Education about open data must move beyond city leaders, though. The benefits of open data exponentially increase as citizens understand its value and gain the ability to make use of it. Open Data Day provides a platform to invite citizens to learn and engage with open data projects, while also giving them the opportunity to provide their own perspectives. Improving awareness about open data and civic technology empowers communities to make better decisions for themselves and better advocate for their needs.
It’s not a sprint, it’s a marathon
While this is a problem we cannot solve overnight, we were able to use Open Data Day to continue the conversation as to how issues of access to food, transit, and healthcare play out in the lives of real people. In Columbus, we are highlighting how to use open data and volunteer efforts from the tech community to gain insight into those problems. We will need to continue the conversation over the coming weeks, months, and possibly years, to ensure that the stories of the underrepresented are heard.

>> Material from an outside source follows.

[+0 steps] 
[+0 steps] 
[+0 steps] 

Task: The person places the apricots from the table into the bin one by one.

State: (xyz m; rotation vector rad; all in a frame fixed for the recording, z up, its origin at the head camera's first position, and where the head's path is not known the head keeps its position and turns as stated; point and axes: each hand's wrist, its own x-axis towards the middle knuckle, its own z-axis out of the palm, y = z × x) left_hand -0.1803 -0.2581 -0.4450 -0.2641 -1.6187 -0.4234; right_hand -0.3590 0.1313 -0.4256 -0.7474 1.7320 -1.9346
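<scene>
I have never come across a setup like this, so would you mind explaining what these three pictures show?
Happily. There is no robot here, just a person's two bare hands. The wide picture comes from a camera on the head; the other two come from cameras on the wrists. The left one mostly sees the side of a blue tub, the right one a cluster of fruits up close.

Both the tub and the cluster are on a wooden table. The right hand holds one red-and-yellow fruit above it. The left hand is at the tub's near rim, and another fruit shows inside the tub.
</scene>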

This same lesson is true in Delaware, as we focus on building solutions to improve transparency in our community. The excitement that comes from sprinting through a day of problem solving, such as what we see on Open Data Day, should be used as a catalyst for the marathon of the rest of the year. Open Data Day serves as an opportunity to bring new momentum to the projects and ideas that civic technology communities aim to solve on a day-to-day basis.
Ryan Harrington is a data science professional focused on making his community a better place. He co-founded and co-organizes Open Data Delaware, where he advocates for government transparency and the use of civic technology. Day-to-day, he works as a lead data scientist for CompassRed Data Labs in Wilmington, DE where he is part of a team that builds predictive models to help businesses and organizations meet their goals.
Brittany Vance is a software engineer, mentor, and community organizer. She founded Code for Columbus, a Code for America brigade in Columbus, Ohio. Code for America is an organization that uses the civic technology to improve how government serves the American public. Code for Columbus works toward this goal by leveraging open data and training citizens in its use.